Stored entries
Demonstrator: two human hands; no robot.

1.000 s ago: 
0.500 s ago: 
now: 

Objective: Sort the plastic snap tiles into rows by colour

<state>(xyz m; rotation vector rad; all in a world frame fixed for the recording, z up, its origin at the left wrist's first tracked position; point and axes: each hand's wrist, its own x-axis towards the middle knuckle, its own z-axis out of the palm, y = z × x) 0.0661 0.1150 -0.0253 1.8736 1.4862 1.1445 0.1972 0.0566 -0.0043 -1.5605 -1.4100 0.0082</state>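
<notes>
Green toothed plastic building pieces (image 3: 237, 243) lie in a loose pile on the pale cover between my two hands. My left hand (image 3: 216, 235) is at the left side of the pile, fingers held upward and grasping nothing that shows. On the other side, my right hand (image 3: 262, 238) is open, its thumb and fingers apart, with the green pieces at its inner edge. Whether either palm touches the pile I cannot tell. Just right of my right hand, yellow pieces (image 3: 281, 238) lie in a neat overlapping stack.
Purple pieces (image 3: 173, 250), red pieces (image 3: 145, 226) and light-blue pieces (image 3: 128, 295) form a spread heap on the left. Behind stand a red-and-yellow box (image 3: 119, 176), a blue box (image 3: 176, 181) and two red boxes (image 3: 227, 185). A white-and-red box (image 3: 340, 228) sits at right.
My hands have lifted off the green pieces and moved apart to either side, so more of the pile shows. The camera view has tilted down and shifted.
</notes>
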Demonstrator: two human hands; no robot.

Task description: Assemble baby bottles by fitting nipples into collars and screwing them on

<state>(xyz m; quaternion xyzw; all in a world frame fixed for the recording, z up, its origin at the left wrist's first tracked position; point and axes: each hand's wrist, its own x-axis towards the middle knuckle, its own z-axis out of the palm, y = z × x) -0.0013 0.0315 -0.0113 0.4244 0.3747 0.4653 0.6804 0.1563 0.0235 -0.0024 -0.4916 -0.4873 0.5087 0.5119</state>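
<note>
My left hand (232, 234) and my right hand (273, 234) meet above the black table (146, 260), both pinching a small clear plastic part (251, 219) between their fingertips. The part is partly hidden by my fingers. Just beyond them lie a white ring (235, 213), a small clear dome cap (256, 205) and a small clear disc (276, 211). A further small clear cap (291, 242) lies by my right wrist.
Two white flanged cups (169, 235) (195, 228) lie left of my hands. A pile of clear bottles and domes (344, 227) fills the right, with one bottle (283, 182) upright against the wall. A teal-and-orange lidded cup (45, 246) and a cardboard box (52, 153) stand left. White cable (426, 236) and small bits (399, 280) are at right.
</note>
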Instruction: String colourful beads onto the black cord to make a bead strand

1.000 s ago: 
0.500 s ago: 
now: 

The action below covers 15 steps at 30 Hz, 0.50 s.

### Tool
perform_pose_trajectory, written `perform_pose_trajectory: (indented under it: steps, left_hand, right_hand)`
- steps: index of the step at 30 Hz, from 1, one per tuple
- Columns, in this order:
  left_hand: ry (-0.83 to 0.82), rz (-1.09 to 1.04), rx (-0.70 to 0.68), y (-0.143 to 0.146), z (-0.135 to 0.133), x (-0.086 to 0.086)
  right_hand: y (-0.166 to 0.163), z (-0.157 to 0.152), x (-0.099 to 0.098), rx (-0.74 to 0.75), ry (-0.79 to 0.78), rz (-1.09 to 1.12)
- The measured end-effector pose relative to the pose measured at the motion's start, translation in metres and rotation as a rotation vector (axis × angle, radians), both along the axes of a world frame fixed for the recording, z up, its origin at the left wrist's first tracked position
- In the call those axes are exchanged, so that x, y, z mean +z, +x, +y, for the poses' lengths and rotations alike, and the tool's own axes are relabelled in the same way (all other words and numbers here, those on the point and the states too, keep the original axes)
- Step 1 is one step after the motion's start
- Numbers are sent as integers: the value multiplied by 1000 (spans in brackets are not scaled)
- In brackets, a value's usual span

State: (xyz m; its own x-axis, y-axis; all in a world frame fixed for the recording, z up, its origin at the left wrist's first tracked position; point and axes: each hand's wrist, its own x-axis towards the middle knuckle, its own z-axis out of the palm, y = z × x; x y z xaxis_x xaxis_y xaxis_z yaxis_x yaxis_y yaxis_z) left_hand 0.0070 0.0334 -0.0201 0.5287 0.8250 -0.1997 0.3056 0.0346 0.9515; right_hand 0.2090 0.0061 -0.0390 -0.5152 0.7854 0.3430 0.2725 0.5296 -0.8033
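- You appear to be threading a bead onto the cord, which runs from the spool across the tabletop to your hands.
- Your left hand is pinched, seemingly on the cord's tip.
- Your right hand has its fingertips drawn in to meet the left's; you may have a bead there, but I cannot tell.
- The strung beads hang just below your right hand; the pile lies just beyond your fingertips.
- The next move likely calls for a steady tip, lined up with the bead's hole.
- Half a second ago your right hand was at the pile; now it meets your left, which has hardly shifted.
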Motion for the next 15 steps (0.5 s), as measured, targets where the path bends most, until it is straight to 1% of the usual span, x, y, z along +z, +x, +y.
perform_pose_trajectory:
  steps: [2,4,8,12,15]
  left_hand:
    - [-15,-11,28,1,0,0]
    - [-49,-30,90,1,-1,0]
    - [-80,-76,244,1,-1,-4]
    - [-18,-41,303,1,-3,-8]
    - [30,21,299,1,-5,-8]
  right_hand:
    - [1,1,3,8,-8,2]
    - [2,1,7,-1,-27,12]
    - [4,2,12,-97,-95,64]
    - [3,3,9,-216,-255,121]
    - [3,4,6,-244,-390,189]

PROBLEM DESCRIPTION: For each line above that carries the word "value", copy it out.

ANSWER TO THIS TASK:
- Numbers are sent as integers: the value multiplied by 1000 (spans in brackets are not scaled)
- In brackets, a value's usual span

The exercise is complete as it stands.